*Problem to work on*: Which lines of the data hold the word "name"? Copy all of them.
►
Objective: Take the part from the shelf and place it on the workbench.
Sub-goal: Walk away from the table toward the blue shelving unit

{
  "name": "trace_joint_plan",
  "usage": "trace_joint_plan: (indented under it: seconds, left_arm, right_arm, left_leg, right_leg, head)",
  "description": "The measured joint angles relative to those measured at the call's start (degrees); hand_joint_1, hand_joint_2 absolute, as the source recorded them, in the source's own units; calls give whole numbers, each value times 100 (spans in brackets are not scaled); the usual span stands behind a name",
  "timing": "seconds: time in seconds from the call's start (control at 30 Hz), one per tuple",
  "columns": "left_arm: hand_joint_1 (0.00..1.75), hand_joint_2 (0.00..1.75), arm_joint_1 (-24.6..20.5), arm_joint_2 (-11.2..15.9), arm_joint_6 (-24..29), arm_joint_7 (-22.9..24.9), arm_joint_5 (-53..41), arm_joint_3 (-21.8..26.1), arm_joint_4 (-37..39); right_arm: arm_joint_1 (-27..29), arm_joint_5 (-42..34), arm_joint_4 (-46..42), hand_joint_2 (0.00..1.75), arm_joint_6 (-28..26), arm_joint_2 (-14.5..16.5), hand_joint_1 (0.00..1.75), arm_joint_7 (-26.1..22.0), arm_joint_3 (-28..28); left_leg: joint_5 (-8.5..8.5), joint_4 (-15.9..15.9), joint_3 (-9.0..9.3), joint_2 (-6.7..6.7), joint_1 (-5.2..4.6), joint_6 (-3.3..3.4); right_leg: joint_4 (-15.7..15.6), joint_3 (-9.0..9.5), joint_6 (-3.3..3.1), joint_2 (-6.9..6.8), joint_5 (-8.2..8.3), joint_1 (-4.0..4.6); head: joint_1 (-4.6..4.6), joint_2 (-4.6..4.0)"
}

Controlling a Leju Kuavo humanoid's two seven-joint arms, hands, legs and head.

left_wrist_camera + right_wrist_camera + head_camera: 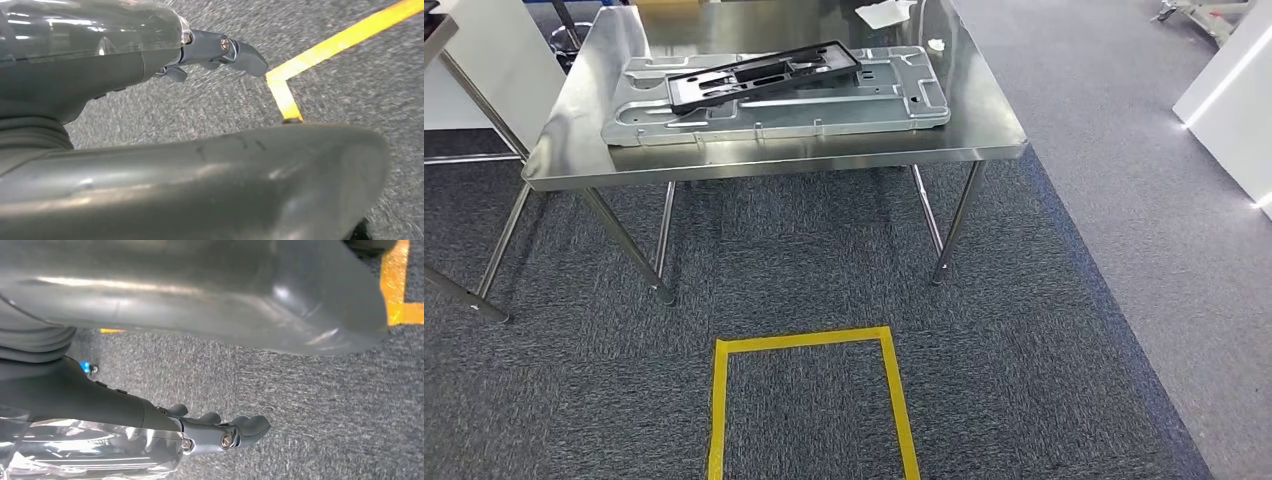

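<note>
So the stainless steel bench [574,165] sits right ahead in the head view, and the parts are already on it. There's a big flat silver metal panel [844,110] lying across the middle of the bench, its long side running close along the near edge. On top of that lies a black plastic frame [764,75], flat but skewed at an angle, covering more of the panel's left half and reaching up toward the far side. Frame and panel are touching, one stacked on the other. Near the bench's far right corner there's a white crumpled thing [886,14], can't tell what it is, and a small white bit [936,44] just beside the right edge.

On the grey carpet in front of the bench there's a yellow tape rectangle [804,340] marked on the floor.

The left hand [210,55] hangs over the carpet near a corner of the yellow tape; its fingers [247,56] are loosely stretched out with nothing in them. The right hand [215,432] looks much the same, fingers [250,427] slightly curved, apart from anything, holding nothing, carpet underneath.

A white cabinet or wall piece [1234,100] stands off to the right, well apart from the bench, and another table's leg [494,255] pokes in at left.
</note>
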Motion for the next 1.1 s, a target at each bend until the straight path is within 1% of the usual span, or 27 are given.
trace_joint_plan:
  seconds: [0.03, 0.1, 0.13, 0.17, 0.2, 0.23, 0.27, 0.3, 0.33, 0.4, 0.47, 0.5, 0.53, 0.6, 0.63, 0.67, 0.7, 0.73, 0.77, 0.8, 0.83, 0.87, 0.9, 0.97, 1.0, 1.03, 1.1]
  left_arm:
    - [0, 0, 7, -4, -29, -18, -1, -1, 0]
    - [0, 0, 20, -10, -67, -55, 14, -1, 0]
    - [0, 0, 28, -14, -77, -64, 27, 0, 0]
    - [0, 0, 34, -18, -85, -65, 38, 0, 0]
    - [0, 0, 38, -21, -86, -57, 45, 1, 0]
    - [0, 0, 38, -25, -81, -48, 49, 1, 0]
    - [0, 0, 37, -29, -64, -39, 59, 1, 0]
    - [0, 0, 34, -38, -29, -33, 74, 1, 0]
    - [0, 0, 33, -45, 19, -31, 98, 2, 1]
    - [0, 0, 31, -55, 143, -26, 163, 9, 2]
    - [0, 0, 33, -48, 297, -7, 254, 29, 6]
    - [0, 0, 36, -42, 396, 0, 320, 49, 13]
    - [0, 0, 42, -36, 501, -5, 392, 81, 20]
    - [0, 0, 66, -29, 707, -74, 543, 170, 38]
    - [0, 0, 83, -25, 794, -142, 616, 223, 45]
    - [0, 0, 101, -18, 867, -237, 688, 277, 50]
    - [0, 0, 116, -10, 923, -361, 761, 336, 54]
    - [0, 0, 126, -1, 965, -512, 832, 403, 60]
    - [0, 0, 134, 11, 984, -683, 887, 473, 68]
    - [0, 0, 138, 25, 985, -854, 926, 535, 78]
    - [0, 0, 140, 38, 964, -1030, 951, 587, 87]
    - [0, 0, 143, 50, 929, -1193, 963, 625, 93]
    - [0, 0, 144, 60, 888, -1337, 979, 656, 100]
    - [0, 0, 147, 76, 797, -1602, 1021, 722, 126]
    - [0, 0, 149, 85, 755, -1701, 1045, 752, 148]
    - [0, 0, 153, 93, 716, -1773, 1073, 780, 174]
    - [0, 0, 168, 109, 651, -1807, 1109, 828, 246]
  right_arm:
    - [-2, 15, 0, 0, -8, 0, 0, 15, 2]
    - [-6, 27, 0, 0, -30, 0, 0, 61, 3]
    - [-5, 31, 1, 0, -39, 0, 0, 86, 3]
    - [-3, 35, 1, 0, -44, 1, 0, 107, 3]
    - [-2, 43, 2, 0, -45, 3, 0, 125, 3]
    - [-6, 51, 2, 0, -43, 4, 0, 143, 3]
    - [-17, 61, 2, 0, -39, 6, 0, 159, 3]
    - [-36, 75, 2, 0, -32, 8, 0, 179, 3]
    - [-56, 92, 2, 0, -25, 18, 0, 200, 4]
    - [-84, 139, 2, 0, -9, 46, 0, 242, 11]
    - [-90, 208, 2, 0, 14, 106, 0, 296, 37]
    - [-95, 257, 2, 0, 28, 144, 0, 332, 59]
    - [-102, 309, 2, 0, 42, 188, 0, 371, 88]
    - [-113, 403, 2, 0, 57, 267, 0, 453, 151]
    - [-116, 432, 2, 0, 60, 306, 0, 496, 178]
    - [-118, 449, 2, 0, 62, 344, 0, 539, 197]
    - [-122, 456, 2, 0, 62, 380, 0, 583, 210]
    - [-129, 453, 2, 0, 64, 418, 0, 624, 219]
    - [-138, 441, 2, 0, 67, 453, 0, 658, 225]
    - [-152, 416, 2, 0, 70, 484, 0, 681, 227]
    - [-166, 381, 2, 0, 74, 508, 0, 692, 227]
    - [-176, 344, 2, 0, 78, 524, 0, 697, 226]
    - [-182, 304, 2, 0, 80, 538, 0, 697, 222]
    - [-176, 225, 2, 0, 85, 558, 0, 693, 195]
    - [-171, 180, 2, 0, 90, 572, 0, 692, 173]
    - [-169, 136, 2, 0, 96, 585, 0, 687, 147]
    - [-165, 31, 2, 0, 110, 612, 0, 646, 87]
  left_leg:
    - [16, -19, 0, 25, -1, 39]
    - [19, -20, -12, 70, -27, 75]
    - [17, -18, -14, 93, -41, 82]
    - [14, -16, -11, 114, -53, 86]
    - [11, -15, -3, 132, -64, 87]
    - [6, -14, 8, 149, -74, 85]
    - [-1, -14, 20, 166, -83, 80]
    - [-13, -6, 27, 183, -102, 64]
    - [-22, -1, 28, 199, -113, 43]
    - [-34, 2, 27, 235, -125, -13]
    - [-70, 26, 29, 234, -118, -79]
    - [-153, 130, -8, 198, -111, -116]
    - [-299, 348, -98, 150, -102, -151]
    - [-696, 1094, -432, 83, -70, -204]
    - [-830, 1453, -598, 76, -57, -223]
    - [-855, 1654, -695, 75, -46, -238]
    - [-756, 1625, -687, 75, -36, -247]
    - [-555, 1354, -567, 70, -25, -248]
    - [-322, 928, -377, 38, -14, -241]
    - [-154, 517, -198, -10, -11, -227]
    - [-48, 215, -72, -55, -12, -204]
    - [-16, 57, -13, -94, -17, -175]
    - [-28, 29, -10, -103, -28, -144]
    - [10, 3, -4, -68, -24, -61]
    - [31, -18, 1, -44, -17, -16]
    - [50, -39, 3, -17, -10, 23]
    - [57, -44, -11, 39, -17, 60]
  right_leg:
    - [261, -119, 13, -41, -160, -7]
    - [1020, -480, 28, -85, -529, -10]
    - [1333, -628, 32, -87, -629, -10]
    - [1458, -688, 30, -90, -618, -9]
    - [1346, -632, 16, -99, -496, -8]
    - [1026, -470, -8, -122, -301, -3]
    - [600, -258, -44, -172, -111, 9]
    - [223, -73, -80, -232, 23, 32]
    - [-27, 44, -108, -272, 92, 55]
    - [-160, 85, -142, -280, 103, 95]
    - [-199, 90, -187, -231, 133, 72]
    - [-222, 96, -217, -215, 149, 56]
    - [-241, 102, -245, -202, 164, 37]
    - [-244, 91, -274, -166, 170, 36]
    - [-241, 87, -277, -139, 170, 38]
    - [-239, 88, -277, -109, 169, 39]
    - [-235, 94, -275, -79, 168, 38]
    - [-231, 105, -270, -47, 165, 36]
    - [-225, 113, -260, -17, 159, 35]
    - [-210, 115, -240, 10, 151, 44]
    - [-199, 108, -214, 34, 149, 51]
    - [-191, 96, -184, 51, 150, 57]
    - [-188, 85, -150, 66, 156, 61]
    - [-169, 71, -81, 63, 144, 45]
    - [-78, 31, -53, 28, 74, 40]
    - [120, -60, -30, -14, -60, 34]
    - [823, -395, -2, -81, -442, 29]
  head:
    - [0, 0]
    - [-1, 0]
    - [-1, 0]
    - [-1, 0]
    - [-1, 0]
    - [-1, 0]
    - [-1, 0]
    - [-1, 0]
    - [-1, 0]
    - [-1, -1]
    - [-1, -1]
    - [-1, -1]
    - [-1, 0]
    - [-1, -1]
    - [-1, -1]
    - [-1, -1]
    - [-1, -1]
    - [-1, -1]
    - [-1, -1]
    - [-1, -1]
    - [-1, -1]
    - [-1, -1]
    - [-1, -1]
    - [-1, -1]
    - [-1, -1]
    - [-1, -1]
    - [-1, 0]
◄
*Reply*:
  "name": "trace_joint_plan",
  "description": "The measured joint angles relative to those measured at the call's start (degrees); hand_joint_1, hand_joint_2 absolute, as the source recorded them, in the source's own units; calls give whole numbers, each value times 100 (spans in brackets are not scaled); the usual span stands behind a name",

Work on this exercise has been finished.